Exercise description: In the entries that follow, find each line with the word "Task" and copy it.

Dataset entries:

* * *

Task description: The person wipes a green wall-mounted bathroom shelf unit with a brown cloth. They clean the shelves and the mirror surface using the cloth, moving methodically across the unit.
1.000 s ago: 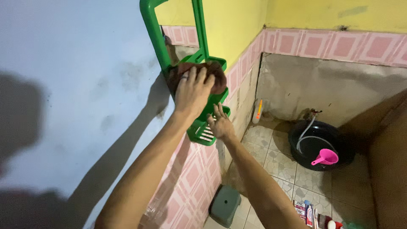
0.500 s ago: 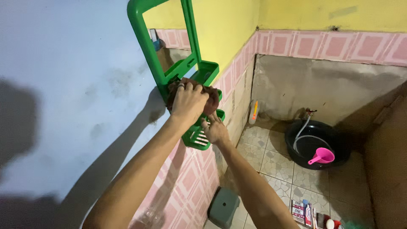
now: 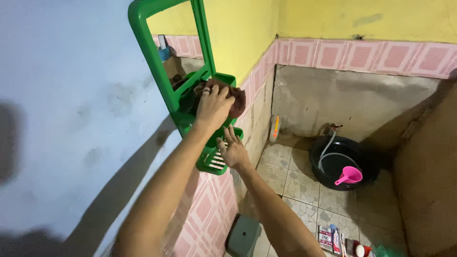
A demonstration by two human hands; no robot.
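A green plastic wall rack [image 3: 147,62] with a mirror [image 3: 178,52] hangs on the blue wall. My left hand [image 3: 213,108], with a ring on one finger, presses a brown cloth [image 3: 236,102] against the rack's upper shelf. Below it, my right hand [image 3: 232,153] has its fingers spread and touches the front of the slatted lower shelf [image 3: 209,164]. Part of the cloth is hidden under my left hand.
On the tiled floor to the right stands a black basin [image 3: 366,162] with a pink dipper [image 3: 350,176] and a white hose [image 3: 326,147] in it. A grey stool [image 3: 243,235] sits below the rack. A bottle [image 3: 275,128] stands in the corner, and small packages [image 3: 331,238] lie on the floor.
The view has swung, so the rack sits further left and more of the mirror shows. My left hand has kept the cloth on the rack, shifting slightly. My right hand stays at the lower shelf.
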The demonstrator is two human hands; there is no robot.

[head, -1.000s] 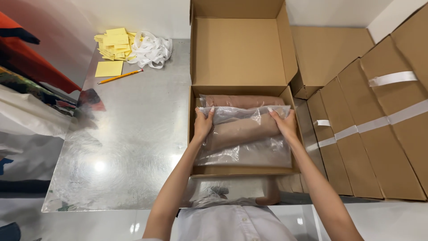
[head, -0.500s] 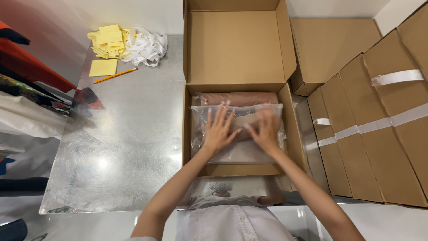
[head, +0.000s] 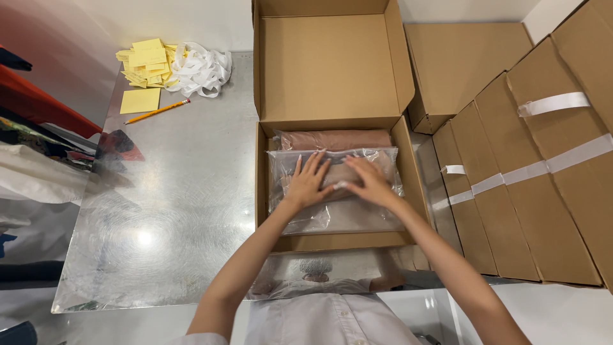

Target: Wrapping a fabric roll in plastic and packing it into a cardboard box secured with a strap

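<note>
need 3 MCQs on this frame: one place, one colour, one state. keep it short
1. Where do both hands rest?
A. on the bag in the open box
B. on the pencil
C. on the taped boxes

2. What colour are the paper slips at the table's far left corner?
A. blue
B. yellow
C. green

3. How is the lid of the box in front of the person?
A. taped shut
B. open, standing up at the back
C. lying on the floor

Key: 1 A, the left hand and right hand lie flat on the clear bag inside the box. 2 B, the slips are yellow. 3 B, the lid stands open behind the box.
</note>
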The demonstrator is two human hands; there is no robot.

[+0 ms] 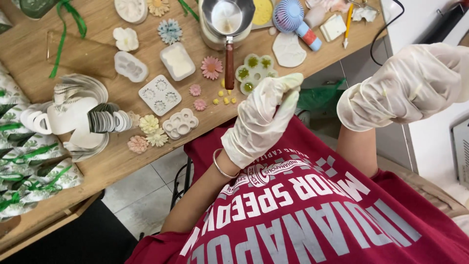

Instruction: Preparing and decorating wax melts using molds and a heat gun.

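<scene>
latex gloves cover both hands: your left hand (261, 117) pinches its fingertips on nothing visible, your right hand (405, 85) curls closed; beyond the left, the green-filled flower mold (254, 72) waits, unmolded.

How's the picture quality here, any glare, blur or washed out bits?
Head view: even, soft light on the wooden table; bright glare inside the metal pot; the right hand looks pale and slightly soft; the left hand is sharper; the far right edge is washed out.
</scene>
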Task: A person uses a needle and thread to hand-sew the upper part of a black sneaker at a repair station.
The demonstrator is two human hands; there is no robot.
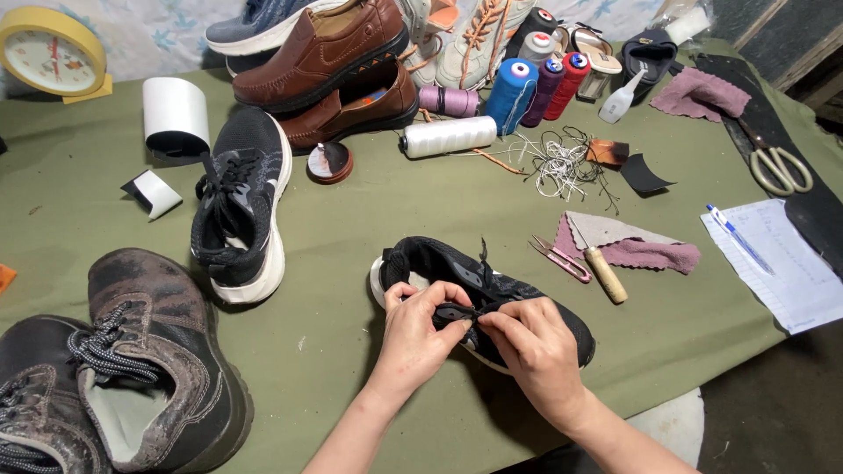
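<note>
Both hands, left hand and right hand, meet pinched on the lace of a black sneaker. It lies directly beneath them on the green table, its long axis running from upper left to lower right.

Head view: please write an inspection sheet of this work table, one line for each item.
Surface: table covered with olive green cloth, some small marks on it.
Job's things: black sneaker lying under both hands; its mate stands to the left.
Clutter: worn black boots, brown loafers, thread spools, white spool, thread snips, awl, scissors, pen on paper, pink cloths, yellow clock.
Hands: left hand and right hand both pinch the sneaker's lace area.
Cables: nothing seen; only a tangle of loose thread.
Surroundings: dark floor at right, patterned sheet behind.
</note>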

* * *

Answer section:
Task description: The person wipes a green wall-mounted bathroom shelf unit with a brown cloth. They clean the shelves and the mirror surface using the cloth, moving methodically across the unit.
Task: A person uses a needle and thread to hand-sew the upper part of a black sneaker at a repair station.

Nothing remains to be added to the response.